Ethereal-dev: Re: [Ethereal-dev] a modest proposal (range filtering RFC)

Note: This archive is from the project's previous web site, ethereal.com. This list is no longer active.

From: Ed Warnicke <hagbard@xxxxxxxxxxxxxxxxxxx>
Date: Tue, 19 Dec 2000 00:10:04 -0500 (EST)
Comments inline...

On Mon, 18 Dec 2000, Gilbert Ramirez wrote:

<snip> 
> > 2)	[i ] 
> > 	Where i is the offset and the length is implied to be to 
> > 	the end of the RHS value given (or the length of the field 
> > 	types being compared).  
> > 
> > 
> > The problem with 2 is that the range operators [] doesn't 
> > actually bind to the LHS variable to which it appears to be 
> > attached, but rather binds to both the LHS (through the offset) and 
> > to the RHS (through the implied length of the RHS).
> > I find this quite counter intuitive.  Second it would 
> > be nice to use the range operator [] to be able to specify a 
> > single particular element in a sequence for use in a relation.
> > For example it would be nice if 
> > 
> > bootp.hw.addr[3] 
> > 
> > actually refered to the element at offset 3 in the sequence of bytes
> > making the variable boot.hw.addr, instead it appears to compare whatever the 
> > RHS value in the relation is to the bootp.hw.addr variable, starting at 
> > the third element and continueing out to the length of the RHS.  This
> > seems highly counterintuitive to me.
> 
> Part of my thinking on implementing that was the fact that the length (or
> final offset - 1) in the slice operator on the LHS does not have to be specified
> when there are a countable number of values on the RHS. You're right that it
> did come out somewhat counterintuitive.
> 
> When testing a slice of an ethernet address, e.g., I could say:
> 
> bootp.hw.addr[0:3] == 00:00:f6
> 
> But since the RHS is countable by the computer, I could just say:
> 
> bootp.hw.addr[0] == 00:00:f6
> I do agree that is is counterintuitive w/ regard to other programming languages,
> but we need to come up with a way to code this. This is different than:
> 
> bootp.hw.addr[0:] == 00:00:f6
> 
> since [0:] would mean "from 0 to the end of the field", which would produce
> 6 bytes, whereas "00:00:f6" is only 3 bytes long. See the subtle difference?

I absolutely see the subtle difference.  Given two frames, frame A and 
frame B with frame A having a bootp.hw.addr of 00:00:f6 and frame B 
having a bootp.hw.addr of 00:00:f6:ab:ac:ad the filter 

bootp.hw.addr[0 ] == 00:00:f6 

matches both frames A and B while the filter 

bootp.hw.addr[0:] == 00:00:f6 

matches only frame A.
I sympathize with the desire for a shorthand that led to your 
[0 ] notation, I'll  say more below of my opinions of its future.
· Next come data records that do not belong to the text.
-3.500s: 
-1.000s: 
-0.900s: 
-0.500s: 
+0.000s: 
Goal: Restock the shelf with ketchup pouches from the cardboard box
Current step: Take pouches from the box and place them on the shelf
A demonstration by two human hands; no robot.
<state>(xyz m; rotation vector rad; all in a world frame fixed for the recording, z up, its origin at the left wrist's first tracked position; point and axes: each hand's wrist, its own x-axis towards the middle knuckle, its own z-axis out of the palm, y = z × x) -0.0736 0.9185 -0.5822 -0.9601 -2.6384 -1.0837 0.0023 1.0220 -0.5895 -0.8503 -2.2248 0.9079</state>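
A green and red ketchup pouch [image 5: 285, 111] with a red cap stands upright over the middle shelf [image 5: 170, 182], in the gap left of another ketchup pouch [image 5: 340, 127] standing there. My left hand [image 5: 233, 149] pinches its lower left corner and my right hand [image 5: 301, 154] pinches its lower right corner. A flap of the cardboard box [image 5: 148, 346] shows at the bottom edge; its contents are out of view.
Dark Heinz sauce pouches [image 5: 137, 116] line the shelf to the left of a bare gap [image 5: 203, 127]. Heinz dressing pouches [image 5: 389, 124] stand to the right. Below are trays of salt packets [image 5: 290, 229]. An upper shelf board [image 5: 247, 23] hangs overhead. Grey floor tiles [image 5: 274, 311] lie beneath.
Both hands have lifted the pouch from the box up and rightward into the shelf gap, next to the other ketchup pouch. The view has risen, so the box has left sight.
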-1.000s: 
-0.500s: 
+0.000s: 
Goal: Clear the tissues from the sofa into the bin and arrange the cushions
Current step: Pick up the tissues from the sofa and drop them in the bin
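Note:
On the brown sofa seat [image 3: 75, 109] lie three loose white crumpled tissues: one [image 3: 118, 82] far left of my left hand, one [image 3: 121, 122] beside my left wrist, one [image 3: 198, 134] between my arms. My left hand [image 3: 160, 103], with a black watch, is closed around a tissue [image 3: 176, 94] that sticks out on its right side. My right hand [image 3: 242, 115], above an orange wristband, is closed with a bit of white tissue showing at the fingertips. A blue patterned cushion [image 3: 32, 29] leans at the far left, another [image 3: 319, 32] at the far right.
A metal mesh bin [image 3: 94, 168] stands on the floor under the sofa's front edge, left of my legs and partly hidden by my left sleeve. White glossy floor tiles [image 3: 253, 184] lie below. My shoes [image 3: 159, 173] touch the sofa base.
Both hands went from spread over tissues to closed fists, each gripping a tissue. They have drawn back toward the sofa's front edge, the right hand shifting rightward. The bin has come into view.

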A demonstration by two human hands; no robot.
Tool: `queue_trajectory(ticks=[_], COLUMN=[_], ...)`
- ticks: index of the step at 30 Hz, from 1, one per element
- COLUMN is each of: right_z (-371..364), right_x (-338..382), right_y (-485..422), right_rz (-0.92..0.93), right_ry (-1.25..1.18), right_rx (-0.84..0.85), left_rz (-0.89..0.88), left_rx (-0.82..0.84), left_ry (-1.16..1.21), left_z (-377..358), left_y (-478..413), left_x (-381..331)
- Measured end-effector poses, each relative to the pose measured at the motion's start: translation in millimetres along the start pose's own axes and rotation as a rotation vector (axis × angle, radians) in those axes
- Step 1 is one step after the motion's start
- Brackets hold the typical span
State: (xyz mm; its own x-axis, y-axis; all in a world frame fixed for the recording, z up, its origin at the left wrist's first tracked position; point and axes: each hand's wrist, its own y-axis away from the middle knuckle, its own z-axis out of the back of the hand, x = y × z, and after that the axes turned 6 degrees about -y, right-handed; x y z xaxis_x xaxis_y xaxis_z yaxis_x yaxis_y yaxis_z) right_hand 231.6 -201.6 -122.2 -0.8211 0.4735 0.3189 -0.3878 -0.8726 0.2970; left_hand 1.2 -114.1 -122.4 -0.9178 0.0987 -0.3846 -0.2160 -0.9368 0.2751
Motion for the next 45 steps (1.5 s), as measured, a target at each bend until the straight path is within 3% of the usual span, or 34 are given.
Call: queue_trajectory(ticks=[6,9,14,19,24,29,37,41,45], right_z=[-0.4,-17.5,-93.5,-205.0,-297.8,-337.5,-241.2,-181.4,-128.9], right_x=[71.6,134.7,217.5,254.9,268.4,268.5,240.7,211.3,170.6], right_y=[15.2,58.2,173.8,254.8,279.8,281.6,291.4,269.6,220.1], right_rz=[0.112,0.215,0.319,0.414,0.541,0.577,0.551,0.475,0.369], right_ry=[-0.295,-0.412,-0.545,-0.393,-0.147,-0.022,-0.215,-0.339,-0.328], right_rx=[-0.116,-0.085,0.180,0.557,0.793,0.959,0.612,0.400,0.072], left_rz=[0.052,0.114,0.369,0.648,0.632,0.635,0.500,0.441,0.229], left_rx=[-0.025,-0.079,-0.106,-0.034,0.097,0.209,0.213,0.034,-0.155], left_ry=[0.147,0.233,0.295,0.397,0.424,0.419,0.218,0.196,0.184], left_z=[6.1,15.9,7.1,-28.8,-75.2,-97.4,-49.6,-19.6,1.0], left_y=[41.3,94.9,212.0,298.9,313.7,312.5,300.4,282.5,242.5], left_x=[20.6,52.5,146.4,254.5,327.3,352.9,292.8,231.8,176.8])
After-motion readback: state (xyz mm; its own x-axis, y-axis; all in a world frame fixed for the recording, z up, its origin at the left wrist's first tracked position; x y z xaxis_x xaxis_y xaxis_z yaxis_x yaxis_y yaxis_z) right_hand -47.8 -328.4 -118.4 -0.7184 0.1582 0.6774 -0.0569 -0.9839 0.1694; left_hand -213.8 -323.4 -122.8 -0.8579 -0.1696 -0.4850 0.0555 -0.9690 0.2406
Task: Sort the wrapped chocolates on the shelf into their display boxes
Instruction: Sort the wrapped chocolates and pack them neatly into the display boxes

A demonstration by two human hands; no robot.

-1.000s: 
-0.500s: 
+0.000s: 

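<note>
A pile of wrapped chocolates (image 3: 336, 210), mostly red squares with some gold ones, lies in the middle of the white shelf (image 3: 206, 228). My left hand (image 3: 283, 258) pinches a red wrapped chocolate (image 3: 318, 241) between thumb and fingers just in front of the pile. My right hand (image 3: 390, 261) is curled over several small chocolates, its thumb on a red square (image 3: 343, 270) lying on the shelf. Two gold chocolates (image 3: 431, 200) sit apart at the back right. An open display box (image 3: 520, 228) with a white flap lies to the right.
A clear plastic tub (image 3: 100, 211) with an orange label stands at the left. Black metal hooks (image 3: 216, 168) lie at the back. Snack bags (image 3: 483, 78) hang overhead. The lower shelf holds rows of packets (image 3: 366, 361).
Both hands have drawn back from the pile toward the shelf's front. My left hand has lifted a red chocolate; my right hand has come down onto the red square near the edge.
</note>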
<snipping those sections in which we are in agreement>
> > 
> > 3)	Ranges of the form [i:j] denote the elements of the sequence from 
> > 	the offset i to the offset j-1 (if j is positive).  So 
> > 	bootp.hw.addr[3:6] 
> > 	would denote the byte sequence  from the byte at offset 3 
> > 	bootp.hw.addr to the fifth byte (inclusive) of the bootp.hw.addr
> > 	variable.
> 
> This might be a point of contention; this might be a religious point.
> Should j refer to length or final offset? What are the advantages/
> disadvantages of both? 

Yes,  I admit it.  This is a religious point.  Having been caught up 
in the elegance with which python thinks about sequences I tried to slip
it's notion of slices in whole.  I would say that the advantage of 
the [offset, finaloffset +1] notation is that it is in harmony with 
python, a language growing in popularity, and so retaining the 
[offset:length] notation would be confusing as python users thought they
recognized a familiar convention and discovered they where wrong.

Switching would break existing filters and confuse existing users.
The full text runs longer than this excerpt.